Regress to the Future: Laundry Edition

Welcome back to Al Gore’s America, where modern conveniences give way to anachronistic annoyances, all in the name of shrinking one’s carbon footprint. Today’s backward looking enviro-trend is…clotheslines. That’s right, it’s time to toss out your dryer and its sinful promise of warm, soft garments and embrace the stiff, cardboard-like bath towels of yesteryear. According to the New York Times‘ Kathy Hughes, it’s fun for the whole family:

As a child, I helped my mother hang laundry in our backyard in Tamaqua, Pa., a small coal mining town. My job was handing up the clothespins. When everything was dry, I helped her fold the sheets in a series of moves that resembled ballroom dancing.

The clothes and linens always smelled so fresh. Everything about the laundry was fun.

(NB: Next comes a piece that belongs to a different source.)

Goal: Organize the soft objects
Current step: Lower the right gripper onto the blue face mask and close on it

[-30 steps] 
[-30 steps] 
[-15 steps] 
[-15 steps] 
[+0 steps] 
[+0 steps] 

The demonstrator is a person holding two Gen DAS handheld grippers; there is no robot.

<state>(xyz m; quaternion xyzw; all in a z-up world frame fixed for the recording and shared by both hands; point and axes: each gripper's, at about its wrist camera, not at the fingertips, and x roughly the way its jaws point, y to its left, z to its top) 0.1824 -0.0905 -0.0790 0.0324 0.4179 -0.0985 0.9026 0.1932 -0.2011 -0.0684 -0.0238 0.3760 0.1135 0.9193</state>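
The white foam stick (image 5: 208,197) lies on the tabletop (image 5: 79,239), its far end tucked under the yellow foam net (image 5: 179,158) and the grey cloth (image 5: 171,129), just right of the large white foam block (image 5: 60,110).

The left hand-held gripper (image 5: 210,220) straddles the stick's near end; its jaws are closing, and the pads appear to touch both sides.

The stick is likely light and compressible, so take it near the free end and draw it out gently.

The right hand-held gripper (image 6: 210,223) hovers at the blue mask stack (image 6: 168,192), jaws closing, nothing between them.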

My brother and I played hide-and-seek in the rows of billowing white sheets.

I remember this as I’m studying energy-saving tips from Al Gore, who says that when you have time, you should use a clothesline to dry your clothes instead of the dryer.

One would think that a modern, environmentally-minded person would have certain emotional conflicts with growing up in a coal mining town. After all, I thought coal mines were terrible polluters of the air and water, and yet her mother’s laundry always smelled wonderfully fresh. Those must have been some miraculous clotheslines indeed.